State of Voice Coding — 2017
About a year and a half ago, I began to develop debilitating Repetitive Strain Injury(RSI) while working at bambuu. I’ve chronicled what’s helped for me and what hasn’t, but there’s one thing in the original blog post I only briefly mentioned that I feel deserves further exploration. It’s voice coding, by which I mean using your voice as an input device to write code. I feel voice coding has huge but unrealized potential, both for allowing people that are injured to code again, but also to help people that are at-risk.
RSI happens when you do the same thing over and over again — hammering on the keyboard in this case. It’s obvious that people who are now unable to type could benefit from coding hands-free, but everyone might benefit from a day or two a week going hands-less. Mixing it up keeps us healthy.
With that out of the way, what I want to do here is to paint with broad strokes, how the landscape for voice coding looks.
For most people that know of voice coding, I assume they found out from Tavis Rudd’s excellent talk at PyCon where he explains his own setup using Dragon NaturallySpeaking, along with a language he’s created himself. The talk is just below and the demo starts at 8:50 — I’d suggest you go watch at least a minute of the demo to see how it looks and sounds.
For those of you who prefer reading, Tavis maps one-syllable words to special characters and actions, so “slap” means space, “dash some random thing” outputs “some-random-thing” in the editor. Navigation is performed through e.g. “up 10” to jump ten lines up.
Mapping one-syllable words to actions seems unnecessarily limiting to me though. We’re missing out on all the rich meaning a sentence can carry, when instead of creating sentences like “Create a new dictionary called my dictionary” we say things like “pam snake my dictionary ak par” — it’s not even much shorter, and it‘s much harder to understand. More on that later!
The way Tavis accomplishes his impressive setup is by using Dragon NaturallySpeaking which is a speech recognition program, some hefty Emacs magic and a self-created Dragonfly grammar.
Dragonfly is an open source framework for associating actions with voice commands. A Dragonfly grammar is a way to hook into Dragon NaturallySpeakings speech recognition, and execute code for specific commands, usually by emulating keyboard actions.
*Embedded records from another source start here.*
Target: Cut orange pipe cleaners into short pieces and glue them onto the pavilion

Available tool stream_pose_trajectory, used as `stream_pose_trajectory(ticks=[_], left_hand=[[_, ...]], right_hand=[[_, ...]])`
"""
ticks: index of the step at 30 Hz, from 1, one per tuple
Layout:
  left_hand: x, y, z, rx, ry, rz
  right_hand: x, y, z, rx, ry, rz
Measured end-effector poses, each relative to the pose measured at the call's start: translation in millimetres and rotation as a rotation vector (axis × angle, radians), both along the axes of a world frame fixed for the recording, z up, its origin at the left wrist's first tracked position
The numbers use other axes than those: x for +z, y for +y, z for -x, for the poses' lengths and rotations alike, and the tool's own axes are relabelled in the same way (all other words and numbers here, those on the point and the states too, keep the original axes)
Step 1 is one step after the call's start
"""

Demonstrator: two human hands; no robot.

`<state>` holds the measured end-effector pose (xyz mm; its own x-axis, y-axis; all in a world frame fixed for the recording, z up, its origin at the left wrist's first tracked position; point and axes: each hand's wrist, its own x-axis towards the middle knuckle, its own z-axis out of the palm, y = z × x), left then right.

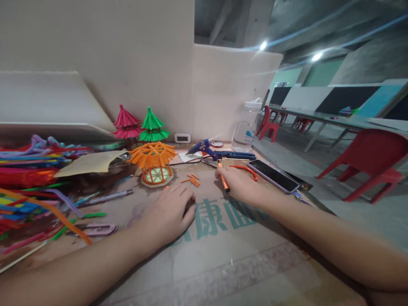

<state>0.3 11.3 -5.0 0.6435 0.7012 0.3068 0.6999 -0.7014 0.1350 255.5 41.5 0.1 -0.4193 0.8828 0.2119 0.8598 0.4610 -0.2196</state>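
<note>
1. Orange model stands upright left of the middle of the surface, toward the far edge; its flared roof sits on a ring of posts over a pale round base. Set within both hands' reach, presumably for handling.
2. Right hand: fingers narrow, closed around an orange pen-like tool, dark tip angled down toward the surface. The grip looks suited to control.
3. Left hand: palm down just nearer than the model, fingers close together and slightly bent; cannot tell whether the fingertips pin anything. The forearm probably lends support.
4. Short orange sticks lie loose between model and right hand, likely for easy picking.
5. Glue gun lies near the far edge by a white sheet, perhaps there to catch drips.
6. Pipe cleaners heap along the left edge; phone lies by the right edge.
7. Container: clear bottle, white lid on, at the far right corner; liquid level cannot be told.
8. Posts enclose the model's base; no separate contents are discernible inside.
</note>
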Motion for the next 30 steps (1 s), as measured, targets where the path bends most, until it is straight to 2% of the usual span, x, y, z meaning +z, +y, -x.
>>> stream_pose_trajectory(ticks=[8,14,17,22,30], left_hand=[[2.0,-4.8,1.3,-0.073,0.006,0.161],[0.1,-3.1,1.6,-0.056,0.019,0.156],[-2.2,-2.2,2.4,-0.064,-0.01,0.141],[-3.7,-2.7,3.2,-0.058,-0.026,0.138],[-2.9,-2.4,3.1,-0.068,-0.049,0.141]], right_hand=[[-11.2,1.3,3.1,0.05,-0.023,-0.112],[-3.5,-5.8,14.8,-0.048,-0.373,-0.155],[-2.3,-5.6,14.9,-0.04,-0.437,-0.152],[-2.6,-7.9,17.0,0.005,-0.388,-0.161],[8.2,-21.8,23.9,-0.009,-0.222,0.032]])
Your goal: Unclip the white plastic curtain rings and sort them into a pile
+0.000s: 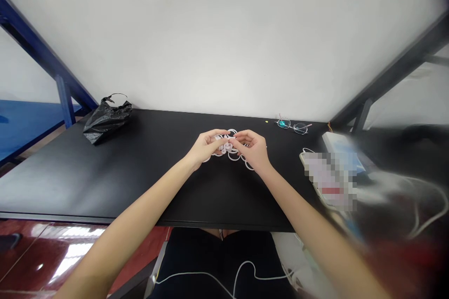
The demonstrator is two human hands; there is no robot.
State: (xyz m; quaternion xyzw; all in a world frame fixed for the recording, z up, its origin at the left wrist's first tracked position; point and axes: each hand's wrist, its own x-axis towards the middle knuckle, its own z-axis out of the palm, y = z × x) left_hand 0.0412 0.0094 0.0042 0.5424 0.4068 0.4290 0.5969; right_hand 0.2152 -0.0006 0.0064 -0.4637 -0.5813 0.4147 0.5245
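Observation:
A cluster of linked white rings (232, 150) lies on the black table (147, 182) in the middle, a little back from the front edge. My left hand (206, 146) and my right hand (253, 148) meet over it. The fingers of both are curled in a pinch on rings at the top of the cluster. Several loops stick out below and behind the fingers. Part of the cluster is hidden under the hands.
A crumpled black plastic bag (107, 119) sits at the table's back left. Glasses (293, 125) lie at the back right. A phone with a white cable (329, 182) and a book (342, 147) lie at the right. A blue frame (52, 67) stands left.

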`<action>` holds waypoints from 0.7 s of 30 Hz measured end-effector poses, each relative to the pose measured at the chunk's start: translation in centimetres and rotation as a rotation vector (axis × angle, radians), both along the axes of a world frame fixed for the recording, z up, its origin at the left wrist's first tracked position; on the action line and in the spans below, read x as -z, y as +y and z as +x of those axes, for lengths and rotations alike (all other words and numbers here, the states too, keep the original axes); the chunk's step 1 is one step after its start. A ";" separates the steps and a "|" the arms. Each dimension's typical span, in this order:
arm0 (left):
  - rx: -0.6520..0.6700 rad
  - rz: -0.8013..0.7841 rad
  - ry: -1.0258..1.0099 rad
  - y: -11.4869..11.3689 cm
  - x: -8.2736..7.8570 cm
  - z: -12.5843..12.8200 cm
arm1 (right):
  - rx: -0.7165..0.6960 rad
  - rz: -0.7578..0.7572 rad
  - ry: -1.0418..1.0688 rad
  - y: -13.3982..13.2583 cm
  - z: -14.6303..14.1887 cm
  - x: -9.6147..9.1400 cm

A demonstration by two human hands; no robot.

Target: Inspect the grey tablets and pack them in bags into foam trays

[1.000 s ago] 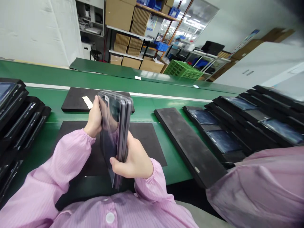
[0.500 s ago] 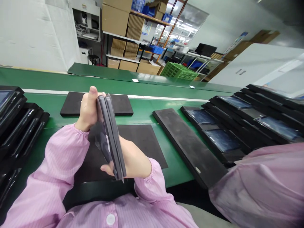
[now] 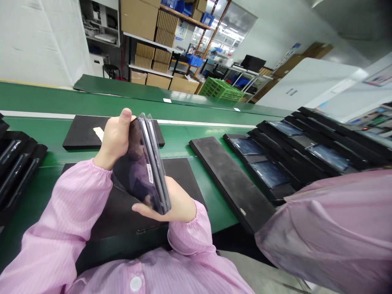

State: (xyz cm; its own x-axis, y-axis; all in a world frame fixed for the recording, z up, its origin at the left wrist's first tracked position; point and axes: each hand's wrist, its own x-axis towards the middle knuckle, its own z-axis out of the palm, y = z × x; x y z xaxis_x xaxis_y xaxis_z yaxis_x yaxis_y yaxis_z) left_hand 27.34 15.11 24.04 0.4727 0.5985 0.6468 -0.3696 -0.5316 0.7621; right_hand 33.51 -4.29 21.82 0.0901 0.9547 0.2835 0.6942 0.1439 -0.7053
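Observation:
Between my two hands is a small stack of flat, glossy screen panels (image 3: 139, 167) in clear plastic film, held tilted on edge. A white label shows on the nearest dark face. My left hand (image 3: 115, 136) grips the upper left end, thumb pointing up. From below and the right, my right hand (image 3: 174, 200) supports the lower end, its thumb across the near face and its other fingers hidden behind. Beneath them a flat black mat (image 3: 180, 175) lies on the green bench (image 3: 220, 218). Behind my left hand sits a black foam block (image 3: 81, 132) with a pale tag on it.
A long black foam slab (image 3: 229, 179) lies to the right. Beyond it are stacked black trays (image 3: 275, 190) with screens, partly covered by another person's pink sleeve (image 3: 330, 220). More black trays (image 3: 18, 163) stand at left. Shelves with cardboard boxes (image 3: 139, 18) and a green crate (image 3: 220, 89) are behind.
The panels have turned so their glossy face and label show more. My head view has shifted slightly right. Both hands keep hold of the stack.

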 end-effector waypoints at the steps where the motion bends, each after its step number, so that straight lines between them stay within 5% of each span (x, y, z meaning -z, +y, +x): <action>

I think for a great deal of people, this is how they’ve attempted to voice-code. At least there’s a wide variety of personal projects taking this approach on GitHub, such as code-by-voice and dragonfly-modules. However using someone else’s grammar is usually difficult, as they’re rarely very well documented, and as Tavis’ talk shows, usually rely on arbitrary words that are hard to memorize. You could of course write your own, but if you’re starting off with voice-coding to prevent RSI, it seems cruel that you’d have to program the solution yourself.
So what ways are there to get started using voice coding? There’s a few, and we’ve already skimmed the surface on the first, so let’s dive in.
The Do-It-Yourself approach
The DIY approach consists of writing your own Dragonfly grammars, and modding your editor with appropriate shortcuts and extensions to make your life easier. Generally DIY projects seem to use Dragon NaturallySpeaking to capture the speech, but Dragonfly does support Windows Speech Recognition as well.
Using Dragon has a wide variety of advantages though, Dragon comes with built in support for dictating documents, writing mails and navigating around in Windows — it even has support for web browsing (though the experience is sometimes so, so).
There’s a disadvantage here however, Dragon NaturallySpeaking only runs on Windows (though projects like Aenea exist that will let you run it on Linux.)
For macOS the scenery is a little different. There exists a version of Dragon, Dragon Professional, for macOS but it’s supposedly less capable of things like navigating around. So while it’ll work for voice coding, you’re still worse off than when using Dragon NaturallySpeaking on Windows.
With the DIY approach you get a lot of freedom, but you also get very little out of the box unless you’re on Windows. If you’re interested in pursuing this angle, some good kickoff points are the dragonfly-modules git repository and these blog posts.
Out of the box Solutions
Maybe you’re not willing to do it yourself. The good news is that out of the box solutions exist. The bad news is that there’s not very many and they’re quite similar. Let me try to give you an overview.
Drop-in Dragonfly macros:
Some people have done the DIY approach and have been nice enough to put their macros on github. Here are a few, however they’re usually reasonably tightly coupled to the persons workflows and sparsely documented.
Caster in particular stands out from the crowd as it seems to be a feature-rich voice coding toolkit, and perhaps more importantly — it has actual documentation. Unfortunately it looks like it hasn’t been updated for a few years.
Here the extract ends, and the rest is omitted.